Stephen Miran, doutor em economia por Harvard e indicado por Trump para a chefia da assessoria econômica do presidente, escreveu em novembro passado “Um manual para a reconstrução do sistema de comércio global”.
O diagnóstico é que a vantagem que os EUA têm de ser o emissor da moeda de curso global tem causado uma sobrevalorização da moeda americana, o que explica a queda da participação da indústria manufatureira e, no limite, a perda de empregos industriais para a China.
A proposta de Miran é atuar com tarifas de importação e no câmbio para construir um equilíbrio com o dólar mais desvalorizado em relação às demais moedas. O movimento tem paralelismo com o acordo celebrado no Hotel Plaza, em Nova York, em 1985.
As tarifas têm duas funções: aumentar a competitividade da economia americana na produção de bens manufaturados, estimulando a reindustrialização; 2) gerar receita para o Estado.
Em um regime de câmbio flutuante, a elevação das tarifas será, ao menos em parte, compensada por uma moeda mais forte. Se houver compensação total —isto é, se o preço doméstico dos bens, após as tarifas e com a nova taxa de câmbio, não se alterar—, não haverá impacto sobre a competitividade, mas haverá elevação de receita. Nesse caso, a tarifa será paga pelo exportador para a economia americana. Se houver compensação parcial, haverá uma melhora da competitividade da indústria americana.
Para o câmbio, há dois conjuntos de propostas. O primeiro é intervir mais ativamente comprando reservas. As compras seriam financiadas por meio de venda de títulos de curto prazo no mercado doméstico. Isto é, por meio de intervenções esterilizadas, como nós fizemos muito entre 2005 e 2010, por exemplo.
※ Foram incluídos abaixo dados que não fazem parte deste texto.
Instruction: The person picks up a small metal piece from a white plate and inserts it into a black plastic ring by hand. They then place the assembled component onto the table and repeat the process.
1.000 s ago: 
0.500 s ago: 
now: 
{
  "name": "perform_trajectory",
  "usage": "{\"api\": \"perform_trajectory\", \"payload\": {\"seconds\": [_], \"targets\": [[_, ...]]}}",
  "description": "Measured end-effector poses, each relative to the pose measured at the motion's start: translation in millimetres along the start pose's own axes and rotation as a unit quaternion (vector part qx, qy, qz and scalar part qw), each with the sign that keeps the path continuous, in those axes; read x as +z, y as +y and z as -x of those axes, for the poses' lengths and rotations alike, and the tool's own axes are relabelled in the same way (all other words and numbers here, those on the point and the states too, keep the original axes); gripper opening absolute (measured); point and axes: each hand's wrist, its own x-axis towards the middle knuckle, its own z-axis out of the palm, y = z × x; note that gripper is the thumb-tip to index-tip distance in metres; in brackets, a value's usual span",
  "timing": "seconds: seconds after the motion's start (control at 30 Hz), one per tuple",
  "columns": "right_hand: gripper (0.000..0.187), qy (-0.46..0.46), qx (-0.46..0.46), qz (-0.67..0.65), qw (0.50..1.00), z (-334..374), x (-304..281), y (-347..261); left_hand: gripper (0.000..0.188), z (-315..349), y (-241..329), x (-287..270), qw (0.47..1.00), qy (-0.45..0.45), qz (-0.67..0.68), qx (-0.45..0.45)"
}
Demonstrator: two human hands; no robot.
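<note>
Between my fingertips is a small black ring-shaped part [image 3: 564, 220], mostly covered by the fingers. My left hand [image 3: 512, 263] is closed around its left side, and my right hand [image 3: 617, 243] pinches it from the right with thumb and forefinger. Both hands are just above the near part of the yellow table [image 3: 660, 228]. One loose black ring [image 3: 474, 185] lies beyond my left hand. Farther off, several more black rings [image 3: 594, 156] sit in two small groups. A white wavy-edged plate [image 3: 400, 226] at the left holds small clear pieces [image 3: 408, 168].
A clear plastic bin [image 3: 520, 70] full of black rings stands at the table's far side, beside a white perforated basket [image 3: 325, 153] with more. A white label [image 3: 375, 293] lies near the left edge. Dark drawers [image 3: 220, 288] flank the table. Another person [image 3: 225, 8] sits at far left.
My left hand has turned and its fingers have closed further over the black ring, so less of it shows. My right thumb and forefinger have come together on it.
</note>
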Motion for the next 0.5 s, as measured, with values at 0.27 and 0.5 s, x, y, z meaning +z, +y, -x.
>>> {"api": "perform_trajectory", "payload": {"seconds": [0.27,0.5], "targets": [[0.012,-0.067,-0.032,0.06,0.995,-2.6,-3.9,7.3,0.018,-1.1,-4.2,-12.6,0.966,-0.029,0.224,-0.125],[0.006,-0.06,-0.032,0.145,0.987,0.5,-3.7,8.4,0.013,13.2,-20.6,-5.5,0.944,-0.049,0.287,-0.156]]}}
Para compensar o excesso de títulos de curto prazo no mercado, Miran propõe que os EUA usem o seu peso político para “estimular” os bancos centrais mundo afora que carregam reservas americanas a trocá-las, ao par, por títulos de longo prazo.
Fala-se em títulos com vencimentos em cem anos ou mesmo títulos perpétuos, muito populares na época vitoriana. Adicionalmente, sugere que se cobre uma “tarifa” pelo uso, pelos bancos centrais, das reservas americanas.
Seria uma forma, sugere Miran, de o mundo pagar pelo serviço de seguro fornecido pelas reservas. Evidentemente, essa tarifa ajudaria a melhorar as contas públicas, como ocorre com as tarifas de importação. Como contrapartida, os EUA se comprometeriam a oferecer linhas de liquidez, sempre que houvesse necessidade.
A impressão que se tem é que a proposta do assessor de Trump não atende às identidades macroeconômicas. Há um problema de déficit da balança comercial, segundo o assessor, que machuca a indústria. Para resolver o problema, propõem-se medidas que aumentam a renda que o resto do mundo envia aos EUA. A menos que a renda seja 100% poupada, isto é, aplicada em acumulação de ativos fora dos EUA, o déficit comercial irá aumentar ainda mais!
A mágica do assessor somente conseguirá reduzir o déficit comercial se houver queda da absorção doméstica, em geral aumento da poupança doméstica, ou se houver elevação da produção. A economia opera a plena carga —desemprego de 4% e produtividade crescendo a 2% ao ano nos últimos trimestres. Não parece haver espaço para grandes ganhos de produção.
O pacote do assessor não para de pé.